In the real world, they would have been shocked and stunned that she held out that long. In reality, she should have spent her junior year at the Betty Ford clinic trying to get that monkey off her back.

Even more shocking was Donna’s virginity. While I personally think that waiting to have sex for as long as possible isn’t a bad idea per se, it doesn’t make for realistic, hard-hitting television.
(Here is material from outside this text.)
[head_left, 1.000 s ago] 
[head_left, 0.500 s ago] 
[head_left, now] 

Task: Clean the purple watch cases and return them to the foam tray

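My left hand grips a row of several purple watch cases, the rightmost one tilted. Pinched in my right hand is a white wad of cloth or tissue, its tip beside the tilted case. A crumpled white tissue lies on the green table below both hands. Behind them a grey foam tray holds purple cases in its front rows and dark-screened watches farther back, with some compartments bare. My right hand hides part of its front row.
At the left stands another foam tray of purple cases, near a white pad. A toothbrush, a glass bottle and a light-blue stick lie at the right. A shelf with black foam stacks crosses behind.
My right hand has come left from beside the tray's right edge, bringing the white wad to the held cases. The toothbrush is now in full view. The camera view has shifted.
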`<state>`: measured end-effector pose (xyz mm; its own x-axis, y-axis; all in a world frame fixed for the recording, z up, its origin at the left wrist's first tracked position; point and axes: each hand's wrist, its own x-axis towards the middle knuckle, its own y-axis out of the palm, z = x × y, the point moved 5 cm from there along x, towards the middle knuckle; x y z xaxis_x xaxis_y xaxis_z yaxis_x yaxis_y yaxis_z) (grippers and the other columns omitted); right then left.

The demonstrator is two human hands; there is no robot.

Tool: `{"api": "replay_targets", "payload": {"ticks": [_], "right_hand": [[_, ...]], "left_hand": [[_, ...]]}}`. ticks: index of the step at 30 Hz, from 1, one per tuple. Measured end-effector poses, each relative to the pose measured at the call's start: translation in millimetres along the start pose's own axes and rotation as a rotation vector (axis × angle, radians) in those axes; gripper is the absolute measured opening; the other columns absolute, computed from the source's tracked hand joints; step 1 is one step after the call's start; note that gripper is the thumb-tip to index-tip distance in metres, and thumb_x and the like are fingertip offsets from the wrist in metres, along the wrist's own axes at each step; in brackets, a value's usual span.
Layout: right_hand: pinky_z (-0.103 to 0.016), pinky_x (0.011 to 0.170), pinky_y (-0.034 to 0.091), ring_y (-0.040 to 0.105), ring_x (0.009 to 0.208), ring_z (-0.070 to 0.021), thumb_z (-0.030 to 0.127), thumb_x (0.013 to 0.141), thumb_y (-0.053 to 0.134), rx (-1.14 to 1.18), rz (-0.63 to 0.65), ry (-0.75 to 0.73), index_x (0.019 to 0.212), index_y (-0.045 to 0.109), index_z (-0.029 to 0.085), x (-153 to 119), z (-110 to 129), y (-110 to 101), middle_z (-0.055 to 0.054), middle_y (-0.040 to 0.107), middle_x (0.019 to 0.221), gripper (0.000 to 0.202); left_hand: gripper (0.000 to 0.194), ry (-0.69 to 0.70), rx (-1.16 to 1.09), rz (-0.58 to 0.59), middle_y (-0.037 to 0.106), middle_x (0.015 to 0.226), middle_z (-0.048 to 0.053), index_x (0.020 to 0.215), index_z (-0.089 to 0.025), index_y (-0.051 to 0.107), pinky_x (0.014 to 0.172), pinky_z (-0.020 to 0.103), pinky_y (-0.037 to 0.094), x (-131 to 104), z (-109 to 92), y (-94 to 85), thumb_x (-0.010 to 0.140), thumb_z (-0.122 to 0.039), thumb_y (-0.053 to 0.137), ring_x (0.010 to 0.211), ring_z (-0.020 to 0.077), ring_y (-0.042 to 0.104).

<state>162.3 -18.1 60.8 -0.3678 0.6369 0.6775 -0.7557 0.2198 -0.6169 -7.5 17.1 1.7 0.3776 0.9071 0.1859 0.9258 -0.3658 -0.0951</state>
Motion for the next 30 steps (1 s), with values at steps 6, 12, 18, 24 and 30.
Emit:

TV’s Blossom getting her cherry popped at 15 may have irritated the milk-fed populace of these here United States, but that was only because they knew that the truth hit too close to home.

Granted, Tori Spelling’s daddy produced the show and enjoyed keeping his surgically altered baby pure for years beyond her expiration date, even if it was only fiction. How much more interesting is THAT story? Aaron Spelling must have spent thousands on that girl’s surgery. She’s been cut and pasted more times than a chain e-mail pyramid scheme, yet her daddy wants to keep her 6 in perpetuity. Truly kinky.

I am also not happy about their prodigious use of a character known as the evil Greg Jerrett, but that was really more of an homage than a slight, so I let it go.

The real residents of “90210” could have made for a truly compelling television drama. Imagine the ratings of a show where the featured players do drugs and engage in stylized orgies that would have made Stanley Kubrick blush while crashing their expensive sports cars into the homes of innocent poor people in neighborhoods where they buy their smack, crack and hashish.

Every other episode, daddy’s lawyers get them off with a warning, a speeding ticket or probation. Rehab wouldn’t even be an option unless they killed someone — THAT is good TV.

“Rosanne” was a more realistic view of American life, and it is popular in England. Problem is the comedy there was so true to life that most foreigners no doubt thought is was a farce.

They all know Americans are rich, spoiled sexual freaks — or at least they want to be.

The world eats up our TV programs and movies; they see us they way we want them to see us: popular, smart, and funny. No wonder they hate us.


Greg Jerrett is a graduate student in English from Council Bluffs. He is opinion editor of the Daily.